**EXERCISE INSTRUCTIONS:** Pull every line containing "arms" from the listing.

**DATASET CONTENT:**
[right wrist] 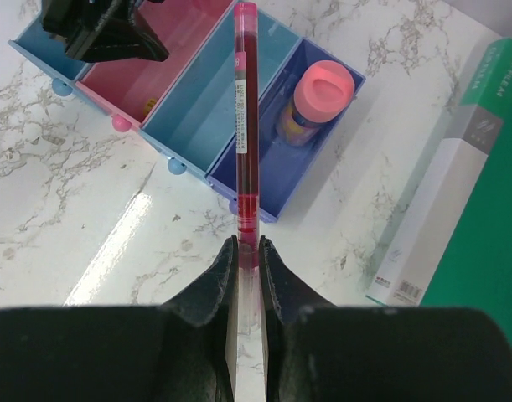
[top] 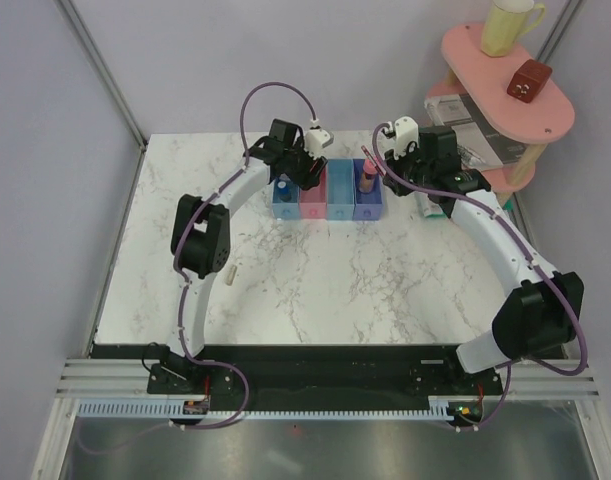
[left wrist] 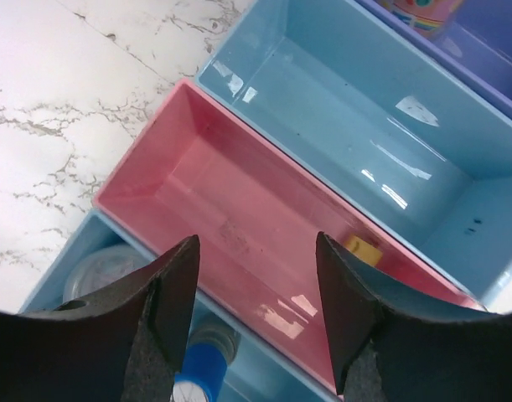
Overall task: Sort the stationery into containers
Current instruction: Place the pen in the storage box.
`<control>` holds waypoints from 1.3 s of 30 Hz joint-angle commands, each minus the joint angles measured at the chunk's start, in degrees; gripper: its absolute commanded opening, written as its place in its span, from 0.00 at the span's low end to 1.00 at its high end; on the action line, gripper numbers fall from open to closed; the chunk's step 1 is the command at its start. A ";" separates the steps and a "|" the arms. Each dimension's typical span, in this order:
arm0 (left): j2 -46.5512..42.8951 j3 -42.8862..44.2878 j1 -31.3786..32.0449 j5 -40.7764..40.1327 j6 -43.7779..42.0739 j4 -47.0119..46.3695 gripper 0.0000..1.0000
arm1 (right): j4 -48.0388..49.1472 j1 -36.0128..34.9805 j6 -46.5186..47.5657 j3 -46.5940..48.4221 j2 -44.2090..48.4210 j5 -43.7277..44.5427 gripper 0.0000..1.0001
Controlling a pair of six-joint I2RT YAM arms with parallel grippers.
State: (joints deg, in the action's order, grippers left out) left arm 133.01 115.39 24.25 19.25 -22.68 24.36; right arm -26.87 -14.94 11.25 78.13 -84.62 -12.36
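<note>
The four joined bins stand in a row: blue point(top: 284, 200), pink point(top: 312, 198), light blue point(top: 340, 195) and purple-blue point(top: 367, 203). My right gripper point(right wrist: 248, 251) is shut on a thin red pen point(right wrist: 245, 126), which points out over the edge between the purple-blue bin point(right wrist: 268, 167) and the light blue bin point(right wrist: 197, 109). A brown tube with a pink cap point(right wrist: 318, 96) stands in the purple-blue bin. My left gripper point(left wrist: 256, 239) is open and empty just above the pink bin point(left wrist: 214, 184), which holds a small yellow piece point(left wrist: 362, 249). A blue cylinder point(left wrist: 201, 368) lies in the blue bin point(left wrist: 71, 268).
A green mat with a white packet point(right wrist: 482, 209) lies on the table right of the bins. A pink shelf point(top: 505, 110) at the back right carries a yellow mug point(top: 510, 25), a brown block point(top: 528, 80) and a folded newspaper point(top: 475, 125). A small pale item point(top: 231, 271) lies near the left arm.
</note>
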 commanded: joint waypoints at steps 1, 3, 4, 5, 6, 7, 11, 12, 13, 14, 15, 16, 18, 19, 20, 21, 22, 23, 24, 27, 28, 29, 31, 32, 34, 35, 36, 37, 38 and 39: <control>-12.67 -5.60 0.10 -0.61 -1.84 -1.77 0.66 | 3.84 -0.88 -3.16 3.78 -3.35 -1.35 0.03; -19.08 -10.94 0.10 -0.96 -3.94 -1.77 0.66 | 4.28 -0.88 -4.03 4.75 -6.16 -1.88 0.02; -21.02 -12.81 0.01 -2.27 -4.74 -1.60 0.67 | 4.55 -1.06 -4.91 5.62 -7.30 -2.66 0.02; -25.21 -16.39 -0.08 -2.98 -5.53 -1.25 0.68 | 4.81 -1.23 -5.53 6.15 -9.14 -2.76 0.01; -27.17 -18.17 -0.25 -3.42 -7.02 -0.81 0.69 | 5.86 -1.32 -6.14 6.59 -10.12 -3.02 0.01; -29.10 -19.84 -0.95 -4.12 -7.73 -0.28 0.70 | 6.39 -1.67 -7.37 7.29 -11.00 -3.54 0.01; -36.67 -30.63 -4.03 -4.04 -10.97 3.05 0.70 | 8.76 -3.16 -9.75 9.14 -16.01 -3.72 0.01; -39.29 -32.67 -4.82 -4.04 -11.59 3.41 0.70 | 9.46 -3.43 -10.36 9.93 -16.71 -3.72 0.00; -40.45 -34.86 -6.39 -3.87 -12.30 3.67 0.70 | 9.91 -4.04 -11.06 10.29 -18.20 -3.64 0.00; -41.77 -39.15 -7.10 -3.78 -13.61 3.68 0.70 | 10.35 -4.31 -11.07 10.64 -18.91 -3.29 0.00; -43.52 -41.28 -7.89 -3.69 -14.23 3.59 0.70 | 11.39 -4.92 -11.07 11.25 -19.70 -2.94 0.00; -44.41 -43.13 -9.47 -3.34 -14.67 3.59 0.70 | 11.84 -5.10 -12.64 11.61 -21.27 -2.50 0.00; -45.64 -48.05 -10.97 -2.64 -15.90 3.41 0.70 | 12.98 -5.89 -13.70 12.83 -22.78 -1.27 0.00; -46.43 -49.37 -12.54 -2.11 -16.17 3.33 0.70 | 13.33 -6.06 -14.14 13.19 -24.35 -0.74 0.00; -46.79 -51.56 -13.26 -1.67 -17.04 3.41 0.69 | 13.69 -6.15 -14.93 13.54 -25.06 -0.30 0.00; -47.14 -52.63 -13.96 -1.41 -17.66 3.33 0.69 | 14.82 -6.33 -15.46 14.15 -25.76 1.27 0.00; -47.58 -54.55 -15.19 -0.79 -19.14 3.24 0.69 | 15.27 -6.42 -15.90 14.59 -27.25 1.98 0.00; -47.75 -55.36 -15.72 -0.61 -19.68 3.24 0.68 | 15.88 -6.51 -16.60 15.03 -28.14 2.69 0.00; -47.93 -55.97 -17.12 -0.09 -20.38 3.15 0.68 | 15.89 -6.59 -16.95 16.17 -29.71 3.82 0.00; -48.02 -57.21 -19.84 0.79 -21.88 3.06 0.68 | 16.68 -6.94 -17.48 17.93 -32.35 6.89 0.00; -47.93 -57.21 -20.46 0.97 -22.67 3.15 0.68 | 16.85 -7.03 -17.57 18.28 -32.89 7.87 0.00; -47.85 -57.21 -21.08 0.97 -23.02 3.15 0.68 | 17.03 -7.03 -17.57 18.81 -33.59 8.49 0.00; -47.50 -57.39 -22.75 1.23 -24.51 3.15 0.68 | 17.12 -7.21 -17.40 19.25 -35.08 9.19 0.00; -46.97 -57.30 -23.19 1.15 -24.96 3.15 0.68 | 17.20 -7.12 -17.31 19.52 -35.44 9.54 0.00; -46.35 -57.30 -24.16 1.41 -25.66 3.15 0.68 | 17.38 -7.12 -17.13 19.43 -36.05 9.99 0.00; -45.83 -57.47 -24.16 1.50 -25.92 3.15 0.68 | 17.64 -7.30 -17.05 18.82 -36.23 9.99 0.00; -45.74 -57.65 -26.25 1.85 -26.36 3.06 0.68 | 17.91 -7.30 -16.87 18.38 -35.97 9.81 0.00; -45.56 -58.26 -26.62 2.11 -27.06 3.15 0.68 | 18.43 -7.30 -16.70 17.94 -35.71 9.99 0.00; -45.47 -58.61 -26.80 2.29 -27.50 3.24 0.68 | 18.70 -7.47 -16.69 16.98 -35.53 9.99 0.00; -45.38 -59.40 -27.15 2.81 -28.12 3.06 0.68 | 18.96 -7.47 -16.69 16.54 -35.01 9.99 0.00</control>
State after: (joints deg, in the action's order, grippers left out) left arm 87.26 57.65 -1.21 19.14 -45.98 28.40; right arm -11.79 -21.87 -4.95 94.85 -120.92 -3.57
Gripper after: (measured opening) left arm 0.679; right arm 0.171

**RESPONSE FOR THIS EXERCISE:**
`<control>` holds waypoints from 1.3 s of 30 Hz joint-angle commands, each minus the joint angles measured at the chunk's start, in degrees; gripper: its absolute commanded opening, written as its place in its span, from 0.00 at the span's low end to 1.00 at its high end; on the action line, gripper numbers fall from open to closed; the chunk's step 1 is the command at its start. A ";" separates the steps and a "|" the arms. Each dimension's typical span, in this order:
Controlling a pair of six-joint I2RT YAM arms with parallel grippers.

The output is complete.